In the records that follow, find each line with the word "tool" and copy it.
── Available data
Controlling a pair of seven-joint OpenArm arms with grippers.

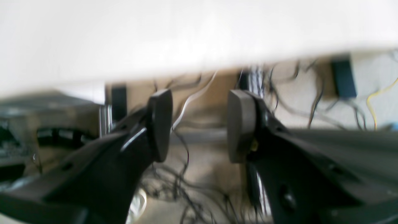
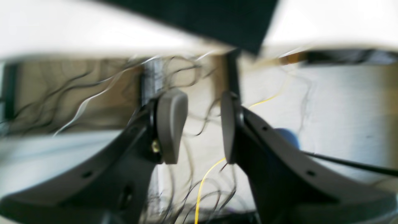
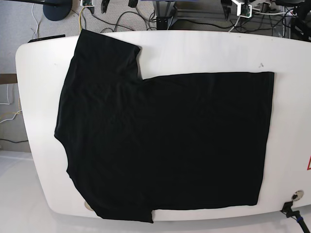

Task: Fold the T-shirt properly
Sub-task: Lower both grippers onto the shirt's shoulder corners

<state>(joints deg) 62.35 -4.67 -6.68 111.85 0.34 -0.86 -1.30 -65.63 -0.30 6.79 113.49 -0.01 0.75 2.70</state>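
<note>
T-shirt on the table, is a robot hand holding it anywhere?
No. The left gripper and right gripper are both open and empty; the T-shirt lies flat, untouched.

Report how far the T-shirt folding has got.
Done: the T-shirt lies spread flat, plain black side up, on the white table. No fold shows; both sleeves lie out flat. In hand: nothing; the left gripper and right gripper are open and empty, off the table's edge. Left: every fold.
</note>
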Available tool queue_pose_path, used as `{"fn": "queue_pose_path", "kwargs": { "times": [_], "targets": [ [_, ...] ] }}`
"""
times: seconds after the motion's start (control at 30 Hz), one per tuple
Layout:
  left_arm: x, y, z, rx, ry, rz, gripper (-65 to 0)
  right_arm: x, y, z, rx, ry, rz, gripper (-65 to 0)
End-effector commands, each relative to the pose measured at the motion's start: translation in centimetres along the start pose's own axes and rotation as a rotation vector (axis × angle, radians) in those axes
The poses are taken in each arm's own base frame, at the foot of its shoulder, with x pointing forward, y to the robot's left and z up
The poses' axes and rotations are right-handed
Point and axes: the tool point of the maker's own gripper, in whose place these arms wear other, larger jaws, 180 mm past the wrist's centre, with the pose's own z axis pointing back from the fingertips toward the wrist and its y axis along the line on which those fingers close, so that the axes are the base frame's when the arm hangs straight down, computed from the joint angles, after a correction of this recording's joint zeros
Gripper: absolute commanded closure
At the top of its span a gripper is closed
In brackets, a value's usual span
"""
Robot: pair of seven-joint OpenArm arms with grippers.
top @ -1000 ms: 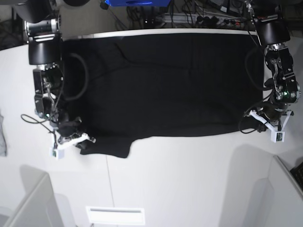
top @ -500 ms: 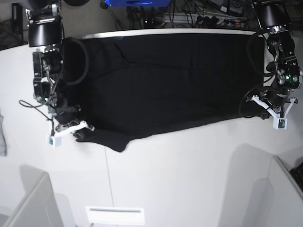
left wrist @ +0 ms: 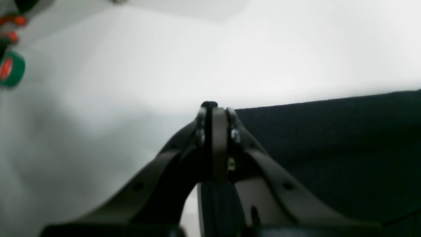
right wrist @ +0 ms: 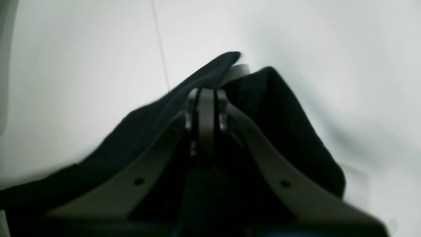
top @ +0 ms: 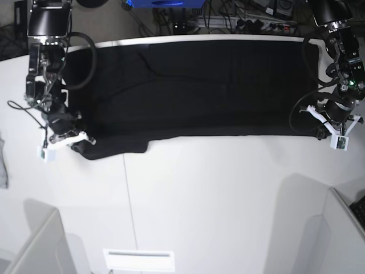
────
Answer to the exercise:
Available tool queue_pose_path, used as `{"fn": "queue_pose_path", "kwargs": { "times": [_], "targets": [ [_, ...] ] }}`
Point and axes: the tool point of the maker's own gripper, in whose place these arms wear other, larger jaws, 180 mm past the wrist's centre, with the pose's own z axis pointing back from the fingertips toward the wrist and its y axis along the line on which those fingers close, so that the axes are the base frame's when the arm hangs straight down, computed from the joint angles, after a correction of this recording's joint zeros

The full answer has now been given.